Hace cuatro años que nuestra vida se tambaleó y para vivir aquellas jornadas de confinamiento recurrimos a entretener la incertidumbre utilizando las redes sociales. Ellas nos acompañaron mientras compartíamos todo cuanto la imagen y el sonido nos permitieron. Los más escépticos dejaron de abominar y aceptaron esta forma de comunicación, de amistad y a todos nos sirvió para tener la certeza de que los lazos también podían anudarse entre una pantalla y otra.
Fotos, libros, dibujos, labores, plantas, frases, audios, relatos, miles de formas corretearon sin descanso para entretener la ansiedad, dando, recibiendo y devolviendo abrazos, besos virtuales y también deseos de un buen día para tempraneros y una buena noche para noctámbulos, dejando en las casillas, entre muchas sugerencias, la banda sonora de una película, una buena elección para irse a la cama sin sueño y abrir los recuerdos, volviendo la entrada en la mano mojada porque esa tarde llovía a mares, el olor de las palomitas acallando la música ambiental, un móvil fastidiando para acabar en el coraje de no saber cuándo íbamos a volver a pisar la sala.
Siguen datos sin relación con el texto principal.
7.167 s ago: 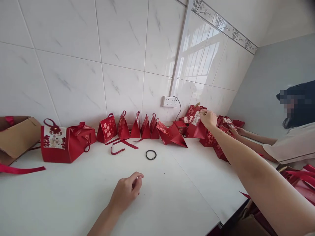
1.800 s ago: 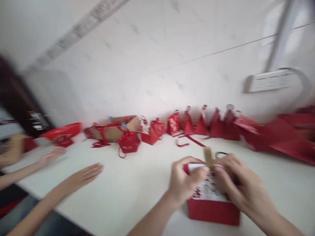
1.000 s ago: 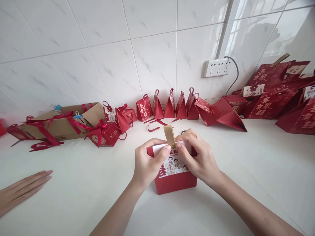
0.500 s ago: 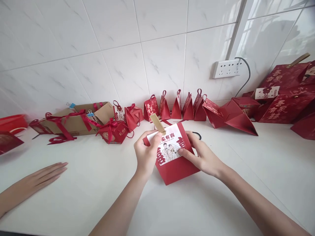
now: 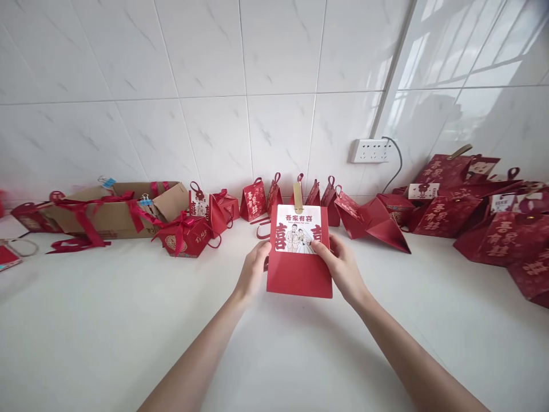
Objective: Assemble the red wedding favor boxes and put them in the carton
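Observation:
I hold a flat red paper gift bag (image 5: 299, 269) upright above the white counter (image 5: 107, 320), in the middle of the view. It has a white label with a drawn couple and a gold tab on top. My left hand (image 5: 253, 273) grips its left edge, fingers behind it. Its right edge is pinched by my right hand (image 5: 341, 268), thumb on the front.
A row of small red triangular boxes (image 5: 253, 200) lines the tiled wall. At the left a brown cardboard box (image 5: 103, 214) with red ribbons and a ribboned red box (image 5: 182, 237). Larger red bags (image 5: 450, 212) pile at the right. A wall socket (image 5: 371, 150) hangs above.
The bag has been turned from tilted to upright and lifted to face me. My left hand left the gold tab for the bag's edge. Another person's hand at the left is gone from view.

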`<action>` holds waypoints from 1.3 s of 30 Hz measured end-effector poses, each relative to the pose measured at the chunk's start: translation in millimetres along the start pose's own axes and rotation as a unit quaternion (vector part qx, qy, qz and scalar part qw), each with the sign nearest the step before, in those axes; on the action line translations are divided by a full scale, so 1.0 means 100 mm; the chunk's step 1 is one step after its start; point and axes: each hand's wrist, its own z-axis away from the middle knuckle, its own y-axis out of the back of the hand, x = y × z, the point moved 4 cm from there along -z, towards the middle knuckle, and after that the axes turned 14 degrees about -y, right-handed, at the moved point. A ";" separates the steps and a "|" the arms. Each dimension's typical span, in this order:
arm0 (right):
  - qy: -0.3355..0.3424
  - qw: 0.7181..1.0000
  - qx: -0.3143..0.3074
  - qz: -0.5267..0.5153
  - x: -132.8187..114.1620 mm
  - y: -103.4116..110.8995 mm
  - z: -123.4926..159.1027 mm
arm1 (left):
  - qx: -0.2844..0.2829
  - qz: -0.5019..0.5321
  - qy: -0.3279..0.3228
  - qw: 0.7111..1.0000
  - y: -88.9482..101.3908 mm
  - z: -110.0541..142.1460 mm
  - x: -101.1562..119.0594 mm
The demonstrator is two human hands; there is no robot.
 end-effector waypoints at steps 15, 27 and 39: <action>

José Carlos Fernández Moscoso, cinéfilo y crítico, despidió aquellos días de confinamiento de esta forma y aquellas bandas sonoras las reunió en el libro que titula la hablilla de hoy. El aulario
La Bomba, convertido en sala de proyección por la voz y la perfecta dicción de Bruto Pomeroy y la mano de Aurora a cargo de las luces, acogió una presentación donde la palabra y la imagen hablaron por la música. A partir de la melodía, de su atractivo, José Carlos nos fue desvelando su narración, la forma en que la música cuenta más que habla en una escena o durante un silencio.
Una presentación muy cinematográfica, tan actualizada como particular, pero sin perder la esencia, la erudición de aquellas primeras críticas que oímos por la radio y asomaron algo más tarde por televisión, es decir, las que orientaban al espectador con el análisis enlazado al argumento, a la descripción de los personajes, al trabajo de los actores, salpicadas con anécdotas de los rodajes y la música, que en las carátulas de los vinilos añadían de cine. Una presentación urdida con excelencia, tramada con originalidad y regalada con cercanía.
Si la pintura estuvo en los libros, ahora podemos leer las bandas sonoras después de haberlas mirado y oído en estas páginas.
Cuánto habría disfrutado Carlos Pumares.